Another important database is PubMed, which is a comprehensive collection of scientific articles and references. It covers a wide range of topics in genetics and provides valuable insights into the latest research and discoveries in the field.

In the context of the DSP gene and related conditions, there are specific databases available. One such database is the Arrhythmogenic Right Ventricular Cardiomyopathy (ARVC) Registry. This database collects clinical information and genetic test results from individuals with ARVC, a life-threatening condition associated with abnormalities in the DSP gene.

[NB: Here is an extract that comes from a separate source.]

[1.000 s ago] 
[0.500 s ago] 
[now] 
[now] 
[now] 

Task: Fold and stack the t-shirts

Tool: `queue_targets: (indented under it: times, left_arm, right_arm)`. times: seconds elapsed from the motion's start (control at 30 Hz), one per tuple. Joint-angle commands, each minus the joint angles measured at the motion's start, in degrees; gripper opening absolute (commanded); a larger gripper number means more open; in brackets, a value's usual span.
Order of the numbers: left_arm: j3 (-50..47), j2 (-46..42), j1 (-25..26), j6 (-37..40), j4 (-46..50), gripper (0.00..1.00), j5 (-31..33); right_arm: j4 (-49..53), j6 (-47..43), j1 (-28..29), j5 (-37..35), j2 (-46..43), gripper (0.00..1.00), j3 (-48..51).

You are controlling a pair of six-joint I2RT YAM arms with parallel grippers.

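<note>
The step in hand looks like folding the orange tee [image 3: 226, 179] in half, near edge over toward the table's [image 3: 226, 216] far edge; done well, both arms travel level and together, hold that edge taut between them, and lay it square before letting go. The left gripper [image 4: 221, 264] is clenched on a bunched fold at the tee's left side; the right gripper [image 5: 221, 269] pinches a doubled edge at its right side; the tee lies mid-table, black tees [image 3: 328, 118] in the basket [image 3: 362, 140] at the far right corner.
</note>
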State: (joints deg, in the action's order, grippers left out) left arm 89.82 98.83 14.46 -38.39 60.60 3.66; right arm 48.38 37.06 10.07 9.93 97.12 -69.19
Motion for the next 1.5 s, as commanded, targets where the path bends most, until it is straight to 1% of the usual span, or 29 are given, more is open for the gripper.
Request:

The ARVC Registry, along with other databases like OMIM and PubMed, provides a wealth of information on the genetic basis of various conditions and the role of the DSP gene in those conditions. These resources are essential for understanding the underlying causes, clinical features, and management of DSP-related disorders.

In addition to gene-specific databases, there are also databases that list information about various genetic variants and their associated conditions. These databases include resources like ClinVar and Human Gene Mutation Database (HGMD), which compile information on genetic variants and their clinical significance.

Furthermore, additional databases focus on specific conditions related to the DSP gene, such as palmoplantar keratoderma and central centrifugal cicatricial alopecia. These databases collect information on the genetic changes associated with these conditions, helping in the diagnosis, management, and research of these rare disorders.

In summary, gene and variant databases are invaluable resources for researchers, clinicians, and individuals interested in understanding the genetic basis of various conditions. They list information about gene sequences, genetic changes, clinical features, and associated conditions. By exploring these databases, scientists and healthcare professionals can gain valuable insights into the role of the DSP gene and its variants in health and diseases.

References

Peter Reeves

By Peter Reeves

Australian National Genomic Information Service, including the database of BioManager, has been maintained for a long time by Peter Reeves, a professor at the University of Sydney. Professor Reeves is internationally renowned for his genetic analysis of enteric bacteria. He determined the genetic basis of the enormous variation in O antigens.